We shall address these questions seriatim.

I. Is GHA a "Health Care Provider?"

Section 3-2A-01 (e) of the Health Care Malpractice Claims Act defines "health care provider" as follows:

"`Health care provider' means a hospital, a related institution as defined in § 19-301 of the Health-General Article, a physician, an osteopath, an optometrist, a chiropractor, a registered or licensed practical nurse, a dentist, a podiatrist, and a physical therapist, licensed or authorized to provide one or more health care services in Maryland."

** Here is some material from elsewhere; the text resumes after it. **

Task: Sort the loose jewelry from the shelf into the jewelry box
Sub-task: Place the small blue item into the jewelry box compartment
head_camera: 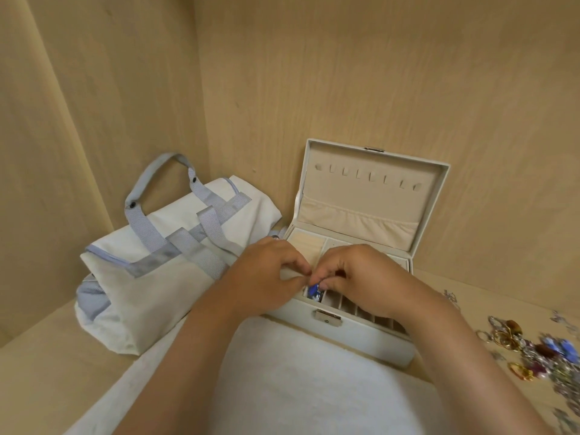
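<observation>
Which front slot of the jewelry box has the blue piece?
The leftmost visible slot: the blue piece sits in it; the slots to its right look empty.

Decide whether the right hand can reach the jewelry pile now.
Probably yes: the pile lies uncovered on the shelf right of the right hand, nothing between; it must first release the blue piece.

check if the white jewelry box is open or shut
Open: the white jewelry box has its lid raised, beige lining and hook row showing.

Jewelry box (pixel 345 337): off-white shell, beige lining (pixel 361 199), silver clasp (pixel 328 318). Tote bag (pixel 150 293): white, grey-blue ribbed straps (pixel 188 243). Blue-stoned piece (pixel 313 290). Loose jewelry (pixel 539 350): gold, silver, blue, dark red. Shelf (pixel 345 73): pale wood grain. Cloth (pixel 298 372): white.
</observation>
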The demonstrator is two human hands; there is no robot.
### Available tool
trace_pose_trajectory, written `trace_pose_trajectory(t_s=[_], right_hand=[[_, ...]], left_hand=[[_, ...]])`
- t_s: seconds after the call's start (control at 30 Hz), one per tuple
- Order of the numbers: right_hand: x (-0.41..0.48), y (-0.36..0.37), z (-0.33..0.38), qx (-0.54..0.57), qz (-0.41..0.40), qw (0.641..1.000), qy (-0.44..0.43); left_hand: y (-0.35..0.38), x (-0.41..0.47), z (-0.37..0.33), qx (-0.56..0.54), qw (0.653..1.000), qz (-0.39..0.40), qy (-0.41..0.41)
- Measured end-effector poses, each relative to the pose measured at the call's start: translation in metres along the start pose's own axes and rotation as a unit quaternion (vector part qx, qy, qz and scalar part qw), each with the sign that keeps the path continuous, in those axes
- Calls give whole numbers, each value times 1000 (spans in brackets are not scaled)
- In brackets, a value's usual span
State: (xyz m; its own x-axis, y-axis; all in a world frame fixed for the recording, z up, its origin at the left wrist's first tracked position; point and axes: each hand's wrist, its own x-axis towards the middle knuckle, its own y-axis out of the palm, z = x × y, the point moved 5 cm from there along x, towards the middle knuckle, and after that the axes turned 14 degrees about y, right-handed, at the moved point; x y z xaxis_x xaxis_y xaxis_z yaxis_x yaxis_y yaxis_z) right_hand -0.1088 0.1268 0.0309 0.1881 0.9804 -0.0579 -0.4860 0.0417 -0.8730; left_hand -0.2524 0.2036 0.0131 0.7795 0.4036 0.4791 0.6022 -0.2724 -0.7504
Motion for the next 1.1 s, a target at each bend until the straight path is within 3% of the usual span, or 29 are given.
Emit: trace_pose_trajectory(t_s=[0.07,0.23,0.37,0.57,0.77,0.9,1.1], right_hand=[[-2,3,2,-15,22,1000,10],[-5,-5,6,-61,-42,997,10],[-9,-2,9,-77,-35,996,8],[-17,-16,0,-4,-73,997,15],[-61,-67,-57,60,-118,990,57],[-99,-102,-124,78,-158,976,126],[-156,-130,-219,19,-176,955,236]], left_hand=[[2,0,2,3,1000,10,-6],[3,0,1,-2,1000,0,-2],[4,0,-1,1,1000,3,3],[5,0,-11,33,999,20,-6],[18,32,-61,72,997,-27,15],[60,72,-113,-24,998,42,38],[161,125,-185,-89,982,151,74]])
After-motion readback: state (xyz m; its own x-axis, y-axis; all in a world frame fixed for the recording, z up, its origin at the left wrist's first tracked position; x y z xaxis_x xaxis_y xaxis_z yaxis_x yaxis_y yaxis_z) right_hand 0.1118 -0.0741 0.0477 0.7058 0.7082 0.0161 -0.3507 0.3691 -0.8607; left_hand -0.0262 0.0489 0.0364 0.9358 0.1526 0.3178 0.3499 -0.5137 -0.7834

"Related institution," as defined in § 19-301 (j) of the Health-General Article,

"means an organized institution, environment, or home that:
(i) Maintains conditions or facilities and equipment to provide domiciliary, personal, or nursing care for 2 or more unrelated individuals who are dependent on the administrator, operator, or proprietor for nursing care or the subsistence of daily living in a safe, sanitary, and healthful environment; and
(ii) Admits or retains the individuals for overnight care."

Under the statutory definition of an HMO, supra n. 1, it is neither a hospital nor a related institution. Consequently, it is clear from the plain meaning of the Health Care Malpractice Claims Act that an HMO, itself, is not included within the definition of health care provider.

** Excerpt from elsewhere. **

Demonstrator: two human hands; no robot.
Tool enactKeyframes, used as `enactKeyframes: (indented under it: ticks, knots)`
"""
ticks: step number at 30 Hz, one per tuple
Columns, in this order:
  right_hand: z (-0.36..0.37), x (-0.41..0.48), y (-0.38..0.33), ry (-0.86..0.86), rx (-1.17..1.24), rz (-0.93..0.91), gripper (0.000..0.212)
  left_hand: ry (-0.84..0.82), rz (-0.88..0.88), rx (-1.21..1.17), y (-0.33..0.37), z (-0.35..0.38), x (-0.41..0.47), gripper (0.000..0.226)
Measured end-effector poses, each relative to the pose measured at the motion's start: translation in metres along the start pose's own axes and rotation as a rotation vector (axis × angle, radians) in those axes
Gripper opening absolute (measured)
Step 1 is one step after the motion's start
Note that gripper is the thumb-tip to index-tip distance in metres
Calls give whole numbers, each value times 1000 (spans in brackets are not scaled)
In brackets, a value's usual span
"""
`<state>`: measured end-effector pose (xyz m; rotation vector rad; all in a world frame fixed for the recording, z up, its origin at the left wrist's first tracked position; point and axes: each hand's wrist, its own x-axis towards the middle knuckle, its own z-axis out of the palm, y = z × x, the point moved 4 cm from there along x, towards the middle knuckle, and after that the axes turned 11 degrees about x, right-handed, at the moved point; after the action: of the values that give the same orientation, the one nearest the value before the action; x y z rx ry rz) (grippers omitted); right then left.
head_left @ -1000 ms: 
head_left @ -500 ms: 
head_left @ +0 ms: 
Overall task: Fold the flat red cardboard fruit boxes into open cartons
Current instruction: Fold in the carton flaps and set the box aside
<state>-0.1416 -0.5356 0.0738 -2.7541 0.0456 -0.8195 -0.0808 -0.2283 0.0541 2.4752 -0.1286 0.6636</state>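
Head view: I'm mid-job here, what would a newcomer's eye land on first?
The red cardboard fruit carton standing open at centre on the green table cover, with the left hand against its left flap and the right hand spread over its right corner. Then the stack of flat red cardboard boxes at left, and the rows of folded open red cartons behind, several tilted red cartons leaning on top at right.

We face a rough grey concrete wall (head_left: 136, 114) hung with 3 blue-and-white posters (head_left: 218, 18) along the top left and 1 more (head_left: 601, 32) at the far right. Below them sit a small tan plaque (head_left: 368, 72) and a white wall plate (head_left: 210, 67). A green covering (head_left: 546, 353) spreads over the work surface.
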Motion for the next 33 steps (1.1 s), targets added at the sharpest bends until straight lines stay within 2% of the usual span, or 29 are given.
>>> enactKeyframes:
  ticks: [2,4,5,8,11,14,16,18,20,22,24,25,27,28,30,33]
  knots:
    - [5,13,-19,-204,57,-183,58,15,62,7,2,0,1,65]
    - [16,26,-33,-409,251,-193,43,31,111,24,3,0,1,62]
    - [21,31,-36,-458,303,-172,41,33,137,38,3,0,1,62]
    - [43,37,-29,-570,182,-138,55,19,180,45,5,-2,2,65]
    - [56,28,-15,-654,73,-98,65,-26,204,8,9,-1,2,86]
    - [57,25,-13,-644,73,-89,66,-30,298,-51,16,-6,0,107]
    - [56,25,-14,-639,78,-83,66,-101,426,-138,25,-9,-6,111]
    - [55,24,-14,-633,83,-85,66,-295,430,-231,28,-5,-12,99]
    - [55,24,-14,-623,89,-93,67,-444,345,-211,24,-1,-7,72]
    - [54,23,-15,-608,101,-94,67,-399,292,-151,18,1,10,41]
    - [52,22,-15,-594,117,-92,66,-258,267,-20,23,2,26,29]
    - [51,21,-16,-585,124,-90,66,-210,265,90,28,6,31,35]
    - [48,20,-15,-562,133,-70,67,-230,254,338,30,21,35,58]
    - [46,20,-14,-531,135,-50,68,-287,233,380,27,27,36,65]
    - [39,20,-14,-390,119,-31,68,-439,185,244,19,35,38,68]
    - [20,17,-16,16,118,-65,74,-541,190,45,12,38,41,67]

*111 II. Is the Blumenthals' claim against GHA subject to mandatory arbitration?

Notwithstanding that GHA is not a "health care provider," the Blumenthals' claim against GHA falls within the provisions of the Health Care Malpractice Claims Act. Therefore the claim is subject to mandatory arbitration.

The Blumenthals do not allege that GHA itself was negligent; instead, the complaint against GHA is based on the doctrine of respondeat superior. Simply stated, the Blumenthals hope to prove that Dr. Barrows and other GHA employees were negligent in treating Mrs. Blumenthal, and that GHA as their employer is vicariously liable for that negligence.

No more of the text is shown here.